PROBLEM >>
Show every line from the data below that includes "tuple".
*** DATA RECORDS ***
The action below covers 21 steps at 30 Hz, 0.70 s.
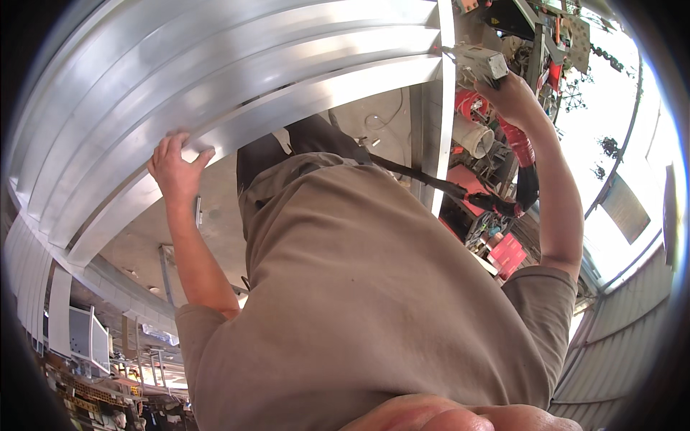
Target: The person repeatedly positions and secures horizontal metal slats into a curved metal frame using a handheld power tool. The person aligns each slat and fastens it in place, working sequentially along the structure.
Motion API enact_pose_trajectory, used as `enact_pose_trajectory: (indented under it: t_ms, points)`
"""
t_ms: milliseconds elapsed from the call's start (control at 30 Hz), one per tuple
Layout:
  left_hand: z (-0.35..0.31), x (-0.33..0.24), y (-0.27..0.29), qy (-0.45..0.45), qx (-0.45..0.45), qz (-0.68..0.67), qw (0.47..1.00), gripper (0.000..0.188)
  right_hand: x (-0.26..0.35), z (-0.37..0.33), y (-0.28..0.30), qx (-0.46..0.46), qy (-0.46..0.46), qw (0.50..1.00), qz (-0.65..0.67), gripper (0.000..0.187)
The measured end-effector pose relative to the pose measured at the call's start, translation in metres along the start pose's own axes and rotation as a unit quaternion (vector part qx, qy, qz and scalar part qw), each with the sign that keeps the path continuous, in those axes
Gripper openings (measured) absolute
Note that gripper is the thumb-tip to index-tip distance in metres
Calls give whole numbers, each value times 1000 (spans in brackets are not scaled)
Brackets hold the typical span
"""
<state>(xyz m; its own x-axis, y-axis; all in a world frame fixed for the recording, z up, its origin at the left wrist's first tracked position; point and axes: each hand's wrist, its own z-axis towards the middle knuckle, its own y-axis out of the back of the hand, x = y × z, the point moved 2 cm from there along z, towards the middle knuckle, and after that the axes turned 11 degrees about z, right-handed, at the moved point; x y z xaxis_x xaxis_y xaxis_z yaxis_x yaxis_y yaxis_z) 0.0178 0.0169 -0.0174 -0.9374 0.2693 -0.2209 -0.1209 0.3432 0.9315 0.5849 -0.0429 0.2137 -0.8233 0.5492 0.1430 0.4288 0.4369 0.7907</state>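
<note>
My left hand (177,169) grips the edge of the nearest shiny metal slat (323,95), its fingers curled over the top and the thumb on the near side. Several such slats run side by side into a straight metal side rail (445,136) on the right. In my right hand (512,99) is a boxy, light grey welding gun (480,63), its thin nozzle pointing left at the rail by the slat ends. Whether the tip touches the metal I cannot tell. A thick cable (528,188), wrapped in red and black, hangs from the gun beside my forearm.
Past the rail on the right stand a white bucket (474,138), a red box (507,253) and cluttered shelves of tools. A dark strap or cable (424,177) crosses from my waist under the rail. More metal panels (25,280) lie at the far left.
</note>
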Motion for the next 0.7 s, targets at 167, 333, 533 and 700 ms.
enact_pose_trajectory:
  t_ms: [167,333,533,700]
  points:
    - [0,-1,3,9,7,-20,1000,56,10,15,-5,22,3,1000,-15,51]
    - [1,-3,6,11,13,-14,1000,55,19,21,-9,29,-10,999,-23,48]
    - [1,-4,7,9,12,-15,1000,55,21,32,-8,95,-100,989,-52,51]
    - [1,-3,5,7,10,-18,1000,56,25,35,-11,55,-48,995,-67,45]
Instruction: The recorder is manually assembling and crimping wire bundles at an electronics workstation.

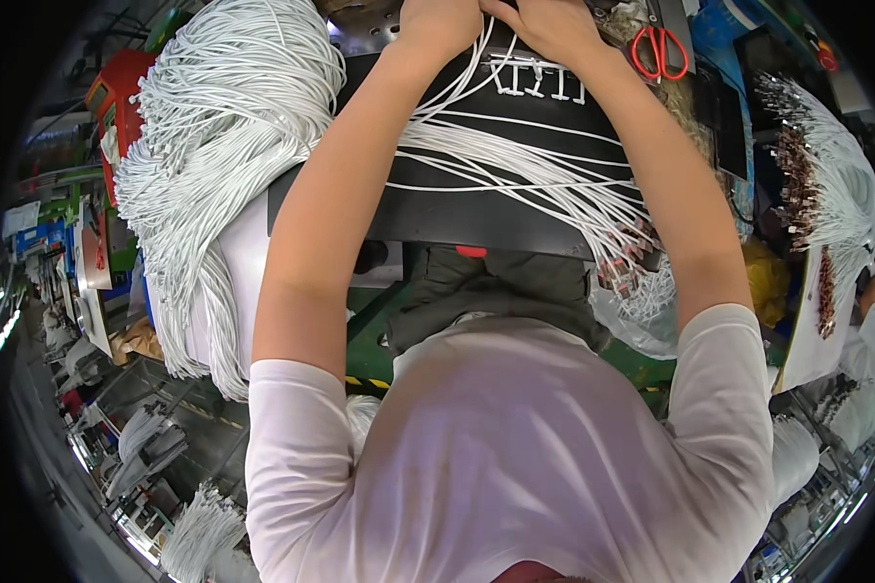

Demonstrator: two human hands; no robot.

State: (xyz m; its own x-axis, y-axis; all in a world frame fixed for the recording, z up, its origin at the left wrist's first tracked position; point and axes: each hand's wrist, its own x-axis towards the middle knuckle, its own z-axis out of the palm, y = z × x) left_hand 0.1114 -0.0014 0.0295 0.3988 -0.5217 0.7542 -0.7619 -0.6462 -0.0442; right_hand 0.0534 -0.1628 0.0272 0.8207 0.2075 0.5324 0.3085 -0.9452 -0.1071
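Observation:
My left hand (442, 21) and my right hand (552, 27) are close together at the top edge, which cuts off most of their fingers. The right thumb points toward the left hand. Thin white cables (472, 70) curve up into the gap between the hands; whether the fingers grip them is out of sight. Below, a loose bundle of white cables (515, 160) lies across the black work surface (457, 219), its copper-coloured ends near my right forearm. A row of small white T-shaped pieces (537, 80) stands just below my right hand.
A large heap of white cables (243, 87) fills the left side, beside a red device (117, 97). Red-handled scissors (659, 52) lie right of my right forearm. More cables with copper-coloured ends (826, 185) hang at the far right. A clear plastic bag (642, 325) hangs below the bundle's ends.

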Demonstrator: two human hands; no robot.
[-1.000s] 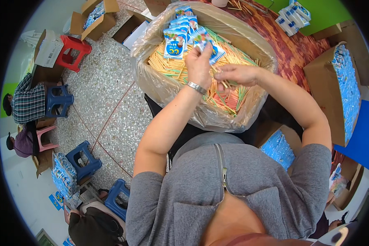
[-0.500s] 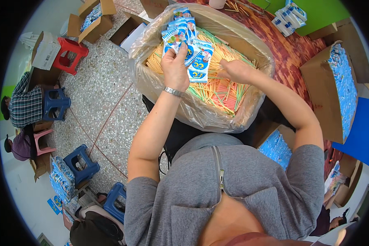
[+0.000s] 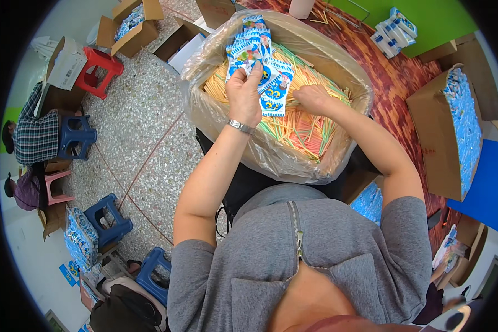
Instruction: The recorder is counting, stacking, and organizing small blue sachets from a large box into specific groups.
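Observation:
My left hand [image 3: 244, 99] is closed on a strip of joined blue-and-white packets [image 3: 274, 93], its thumb pressing on top. The strip is folded over itself, its upper packets fanned away from me and its lower end hanging beside the fingers. Just right of that lower end is my right hand [image 3: 314, 100], fingers curled together; what they pinch, if anything, is hidden. Both hands are above a large box lined with clear plastic [image 3: 355, 119]. Inside it lie many thin sticks [image 3: 310, 135] in yellow, orange, green and pink.
An open carton [image 3: 434, 133] heaped with blue packets stands at right. Another carton of packets [image 3: 366, 203] sits under my right elbow. Blue stools [image 3: 76, 135], a red stool [image 3: 99, 72] and seated people [image 3: 36, 135] are at left. Stacked packets [image 3: 394, 32] lie at the far right.
My right hand has come closer to the strip's lower end, and its fingers have drawn together. My left hand keeps its hold on the packets. The whole view has shifted slightly.

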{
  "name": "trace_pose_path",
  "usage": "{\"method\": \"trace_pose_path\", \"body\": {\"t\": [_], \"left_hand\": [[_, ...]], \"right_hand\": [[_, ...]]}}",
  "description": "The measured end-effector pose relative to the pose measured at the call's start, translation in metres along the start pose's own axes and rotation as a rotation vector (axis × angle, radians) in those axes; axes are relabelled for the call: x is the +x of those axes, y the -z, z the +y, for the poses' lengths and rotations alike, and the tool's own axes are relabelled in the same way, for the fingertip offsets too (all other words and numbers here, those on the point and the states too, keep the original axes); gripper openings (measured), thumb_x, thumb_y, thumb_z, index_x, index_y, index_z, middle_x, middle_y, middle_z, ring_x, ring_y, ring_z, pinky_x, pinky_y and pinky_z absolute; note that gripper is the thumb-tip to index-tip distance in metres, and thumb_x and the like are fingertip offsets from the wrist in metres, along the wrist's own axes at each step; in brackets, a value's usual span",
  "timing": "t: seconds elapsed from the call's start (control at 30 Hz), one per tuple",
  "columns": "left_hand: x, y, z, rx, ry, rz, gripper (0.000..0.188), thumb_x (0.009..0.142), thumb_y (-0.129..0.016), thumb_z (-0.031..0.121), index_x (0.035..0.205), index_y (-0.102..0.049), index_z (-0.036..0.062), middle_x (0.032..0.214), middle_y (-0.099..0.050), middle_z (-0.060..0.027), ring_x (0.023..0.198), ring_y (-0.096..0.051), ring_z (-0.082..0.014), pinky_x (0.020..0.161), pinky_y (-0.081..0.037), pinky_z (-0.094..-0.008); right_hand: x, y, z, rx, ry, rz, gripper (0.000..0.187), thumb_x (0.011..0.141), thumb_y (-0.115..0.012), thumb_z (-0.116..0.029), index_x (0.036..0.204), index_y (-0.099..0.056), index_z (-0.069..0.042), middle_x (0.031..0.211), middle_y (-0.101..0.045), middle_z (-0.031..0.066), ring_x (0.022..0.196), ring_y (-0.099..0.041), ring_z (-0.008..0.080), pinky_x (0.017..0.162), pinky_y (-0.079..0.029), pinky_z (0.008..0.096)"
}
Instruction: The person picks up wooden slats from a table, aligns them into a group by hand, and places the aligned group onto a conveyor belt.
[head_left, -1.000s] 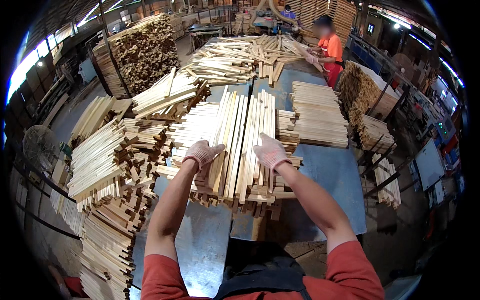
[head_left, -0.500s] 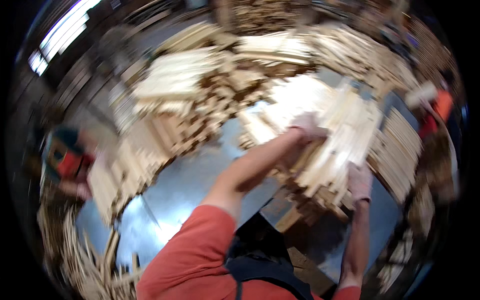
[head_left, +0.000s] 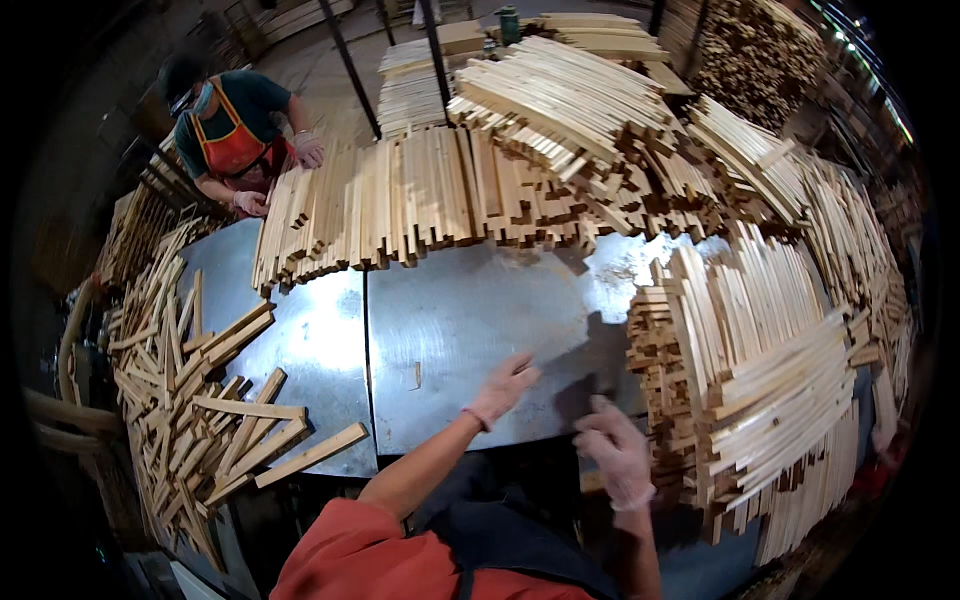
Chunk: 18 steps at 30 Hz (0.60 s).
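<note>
Both of my hands wear thin pale gloves and are empty. Over the bare metal tabletop (head_left: 460, 320), near its front edge, my left hand (head_left: 503, 390) is open with its fingers loosely bent. To its right, my right hand (head_left: 615, 452) is held up, fingers half curled but apart. Closest to the right hand is a tall stack of light wooden strips (head_left: 775, 380), laid in layers; a gap separates the two. Along the far side of the table runs a long row of wooden strips (head_left: 400, 195), set side by side.
Loose wooden sticks (head_left: 225, 430) lie jumbled at the left. A co-worker (head_left: 235, 140) in an apron stands at the far left, hands by the row's end. More strips (head_left: 575, 95) are heaped at the back. A small wood sliver (head_left: 416, 375) lies on the metal.
My hands have left the strips on the right-hand stack and come back over the table's front edge. My view has swung left, bringing the co-worker and loose sticks further into sight.
</note>
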<state>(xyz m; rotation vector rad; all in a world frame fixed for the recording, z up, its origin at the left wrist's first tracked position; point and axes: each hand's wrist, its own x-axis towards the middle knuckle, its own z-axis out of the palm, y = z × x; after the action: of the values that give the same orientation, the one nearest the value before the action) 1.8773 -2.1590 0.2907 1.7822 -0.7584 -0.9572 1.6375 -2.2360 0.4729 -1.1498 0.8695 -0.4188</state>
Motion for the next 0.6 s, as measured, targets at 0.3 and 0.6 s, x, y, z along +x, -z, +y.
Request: {"method": "trace_pose_path", "body": {"t": [0.3,0.6], "left_hand": [[0.007,0.186,-0.229,0.041,0.454,0.364,0.069,0.101,-0.064,0.046,0.151,-0.056,-0.0006,0.147,-0.063,-0.0282,0.142,-0.055,-0.0424,0.119,-0.044,-0.0438],[0.166,0.384,-0.193,0.189,0.447,0.875,0.105,0.084,-0.084,0.043,0.162,-0.035,-0.0062,0.156,-0.051,-0.0334,0.144,-0.051,-0.0462,0.119,-0.043,-0.0469]], "right_hand": [[0.233,-0.127,0.173,-0.347,-0.466,-0.486,0.026,0.103,-0.07,-0.021,0.12,-0.071,-0.002,0.103,-0.068,0.0054,0.089,-0.066,0.0185,0.085,-0.057,0.0345],[0.461,-0.229,0.179,-1.139,-0.016,-0.207,0.101,0.095,-0.071,-0.045,0.172,-0.018,-0.007,0.169,-0.037,0.027,0.153,-0.044,0.0394,0.125,-0.041,0.0425]]}}
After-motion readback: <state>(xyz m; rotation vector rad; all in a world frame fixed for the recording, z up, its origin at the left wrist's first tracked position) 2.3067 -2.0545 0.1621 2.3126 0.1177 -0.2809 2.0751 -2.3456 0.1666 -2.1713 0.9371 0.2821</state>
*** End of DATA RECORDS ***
FINAL ANSWER >>
t_ms: milliseconds elapsed from the call's start (control at 30 Hz), one per tuple
  "timing": "t: seconds elapsed from the call's start (control at 30 Hz), one per tuple",

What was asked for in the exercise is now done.